▸ Required action
Copy out the data word for word. The images are not part of the copy.

▸ Given material
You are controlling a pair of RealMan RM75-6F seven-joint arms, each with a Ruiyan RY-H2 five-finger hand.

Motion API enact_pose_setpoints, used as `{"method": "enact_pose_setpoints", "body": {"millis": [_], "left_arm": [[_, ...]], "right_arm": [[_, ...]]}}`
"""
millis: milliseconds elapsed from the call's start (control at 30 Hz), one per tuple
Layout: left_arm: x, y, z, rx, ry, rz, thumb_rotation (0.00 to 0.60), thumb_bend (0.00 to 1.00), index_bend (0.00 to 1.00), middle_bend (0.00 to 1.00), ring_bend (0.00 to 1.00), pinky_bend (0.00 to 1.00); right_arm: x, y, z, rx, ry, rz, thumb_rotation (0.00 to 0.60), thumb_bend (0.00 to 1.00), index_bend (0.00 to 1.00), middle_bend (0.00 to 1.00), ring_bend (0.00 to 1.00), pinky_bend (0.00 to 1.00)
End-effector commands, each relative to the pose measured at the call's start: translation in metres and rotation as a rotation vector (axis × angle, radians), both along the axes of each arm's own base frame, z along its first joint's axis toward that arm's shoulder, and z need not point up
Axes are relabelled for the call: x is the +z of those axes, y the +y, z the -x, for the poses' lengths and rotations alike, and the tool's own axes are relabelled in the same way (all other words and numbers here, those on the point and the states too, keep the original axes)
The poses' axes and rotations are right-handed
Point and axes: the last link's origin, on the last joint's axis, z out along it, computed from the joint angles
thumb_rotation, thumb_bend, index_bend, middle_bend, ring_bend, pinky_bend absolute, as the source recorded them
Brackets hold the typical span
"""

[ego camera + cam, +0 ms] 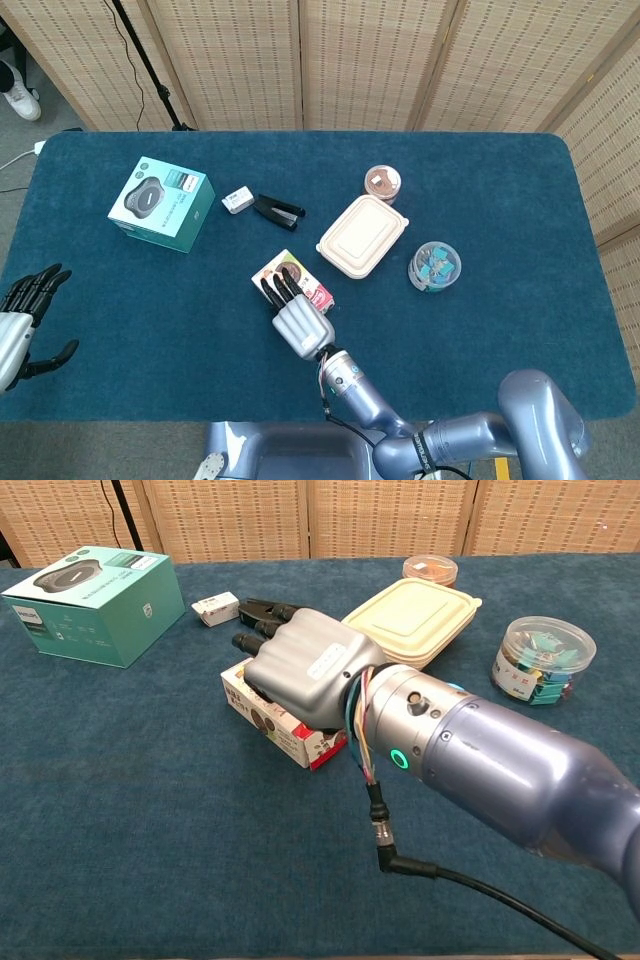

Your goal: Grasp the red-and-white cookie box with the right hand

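The red-and-white cookie box (297, 274) (272, 722) lies flat in the middle of the blue table. My right hand (298, 322) (302, 668) is over its near half, palm down, with the dark fingers (276, 291) stretched along the box top toward its far-left end. The fingers are not curled round the box; the thumb is hidden in both views. Whether the palm touches the box I cannot tell. My left hand (24, 312) hovers at the table's left edge, fingers spread and holding nothing.
A teal carton (160, 203) (95, 600) stands at the far left. Behind the cookie box lie a small white box (237, 199) and a black stapler (277, 210). To the right are a beige lidded container (362, 235), a brown jar (382, 183) and a clip jar (434, 265).
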Motion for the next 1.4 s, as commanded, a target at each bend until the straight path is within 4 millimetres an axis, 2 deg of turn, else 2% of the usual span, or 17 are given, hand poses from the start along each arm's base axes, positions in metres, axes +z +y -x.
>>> {"method": "enact_pose_setpoints", "body": {"millis": [33,467,867,1267,1400], "left_arm": [[0.0,-0.001,0.0,0.0,0.0,-0.002,0.6,0.3,0.0,0.0,0.0,0.0],[0.001,0.0,0.001,0.002,-0.001,-0.001,0.6,0.3,0.0,0.0,0.0,0.0],[0.001,-0.001,0.001,0.002,-0.002,-0.003,0.6,0.3,0.0,0.0,0.0,0.0],[0.003,0.0,0.002,0.007,-0.007,-0.005,0.6,0.3,0.0,0.0,0.0,0.0],[0.002,-0.001,0.003,0.004,-0.006,-0.001,0.6,0.3,0.0,0.0,0.0,0.0]], "right_arm": [[-0.003,-0.001,0.001,0.003,0.014,0.006,0.6,1.0,0.32,0.0,0.0,0.0],[-0.01,-0.004,0.01,-0.012,0.034,0.011,0.6,1.0,0.33,0.0,0.0,0.0],[-0.002,-0.013,0.025,-0.043,0.047,0.034,0.6,1.0,0.35,0.0,0.0,0.0],[-0.001,-0.005,0.003,0.004,-0.008,0.025,0.6,1.0,0.35,0.0,0.0,0.0],[-0.004,-0.006,0.003,-0.009,-0.001,0.026,0.6,1.0,0.35,0.0,0.0,0.0]]}}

▸ Solution
You are controlling a pair of RealMan RM75-6F seven-joint arms, each with a Ruiyan RY-H2 five-finger hand.

Motion API enact_pose_setpoints, used as `{"method": "enact_pose_setpoints", "body": {"millis": [_], "left_arm": [[_, ...]], "right_arm": [[_, ...]]}}`
"""
millis: milliseconds elapsed from the call's start (control at 30 Hz), one per tuple
Layout: left_arm: x, y, z, rx, ry, rz, thumb_rotation (0.00 to 0.60), thumb_bend (0.00 to 1.00), index_bend (0.00 to 1.00), middle_bend (0.00 to 1.00), ring_bend (0.00 to 1.00), pinky_bend (0.00 to 1.00); right_arm: x, y, z, rx, ry, rz, thumb_rotation (0.00 to 0.60), thumb_bend (0.00 to 1.00), index_bend (0.00 to 1.00), middle_bend (0.00 to 1.00), ring_bend (0.00 to 1.00), pinky_bend (0.00 to 1.00)
End-effector commands, each relative to the pose measured at the call's start: translation in metres and rotation as a rotation vector (axis × angle, radians), both along the axes of each arm's own base frame, z along its first joint's axis toward that arm's shoulder, and z need not point up
Axes are relabelled for the call: x is the +z of those axes, y the +y, z the -x, for the poses' lengths and rotations alike, and the tool's own axes are relabelled in the same way (all other words and numbers here, those on the point and the states too, keep the original axes)
The poses' axes and rotations are right-handed
Point and axes: the last link's origin, on the last joint's axis, z out along it, computed from the joint angles
thumb_rotation, thumb_bend, index_bend, middle_bend, ring_bend, pinky_bend absolute, as the source recorded them
Brackets hold the typical span
"""

[ego camera + cam, +0 ms] 

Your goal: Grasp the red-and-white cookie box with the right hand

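The red-and-white cookie box (297, 274) (272, 722) lies flat in the middle of the blue table. My right hand (298, 322) (302, 668) is over its near half, palm down, with the dark fingers (276, 291) stretched along the box top toward its far-left end. The fingers are not curled round the box; the thumb is hidden in both views. Whether the palm touches the box I cannot tell. My left hand (24, 312) hovers at the table's left edge, fingers spread and holding nothing.
A teal carton (160, 203) (95, 600) stands at the far left. Behind the cookie box lie a small white box (237, 199) and a black stapler (277, 210). To the right are a beige lidded container (362, 235), a brown jar (382, 183) and a clip jar (434, 265).
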Motion for the next 1.4 s, as commanded, a target at each bend until the straight path is within 4 millimetres an axis, 2 deg of turn, else 2% of the usual span, or 17 are given, hand poses from the start along each arm's base axes, positions in metres, axes +z +y -x.
>>> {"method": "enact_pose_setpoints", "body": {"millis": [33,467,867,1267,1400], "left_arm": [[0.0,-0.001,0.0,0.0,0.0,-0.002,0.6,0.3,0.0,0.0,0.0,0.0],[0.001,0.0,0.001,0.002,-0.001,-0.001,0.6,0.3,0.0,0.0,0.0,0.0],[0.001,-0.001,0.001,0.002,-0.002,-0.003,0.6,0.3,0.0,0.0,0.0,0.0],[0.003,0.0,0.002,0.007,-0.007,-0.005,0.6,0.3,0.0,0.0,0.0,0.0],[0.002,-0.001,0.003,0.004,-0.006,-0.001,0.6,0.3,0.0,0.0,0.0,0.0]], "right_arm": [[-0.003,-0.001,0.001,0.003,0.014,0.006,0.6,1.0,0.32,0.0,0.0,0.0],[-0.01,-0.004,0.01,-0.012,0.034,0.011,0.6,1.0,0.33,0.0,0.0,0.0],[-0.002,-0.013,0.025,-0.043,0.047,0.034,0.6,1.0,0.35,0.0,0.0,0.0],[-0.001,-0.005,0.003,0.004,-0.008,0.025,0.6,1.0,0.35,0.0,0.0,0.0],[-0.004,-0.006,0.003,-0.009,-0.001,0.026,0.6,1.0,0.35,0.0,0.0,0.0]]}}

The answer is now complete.